* **What to work on**
You are asked to write out the full listing exactly as it stands.

* **Provided data**
————————
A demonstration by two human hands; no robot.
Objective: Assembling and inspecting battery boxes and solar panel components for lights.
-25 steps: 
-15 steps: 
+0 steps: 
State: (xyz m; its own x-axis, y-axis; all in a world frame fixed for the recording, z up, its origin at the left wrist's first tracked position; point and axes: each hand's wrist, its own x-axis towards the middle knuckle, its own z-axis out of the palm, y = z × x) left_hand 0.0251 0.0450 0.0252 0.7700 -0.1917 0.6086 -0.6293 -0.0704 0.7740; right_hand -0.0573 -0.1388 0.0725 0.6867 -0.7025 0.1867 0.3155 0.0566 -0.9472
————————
* **Answer space**
A demonstration by two human hands; no robot.
Objective: Assembling and inspecting battery boxes and solar panel components for lights.
-25 steps: 
-15 steps: 
+0 steps: 
State: (xyz m; its own x-axis, y-axis; all in a world frame fixed for the recording, z up, its origin at the left wrist's first tracked position; point and axes: each hand's wrist, its own x-axis towards the middle knuckle, its own z-axis out of the palm, y = z × x) left_hand 0.0251 0.0450 0.0252 0.7700 -0.1917 0.6086 -0.6293 -0.0704 0.7740; right_hand -0.0573 -0.1388 0.0725 0.6867 -0.7025 0.1867 0.3155 0.0566 -0.9472

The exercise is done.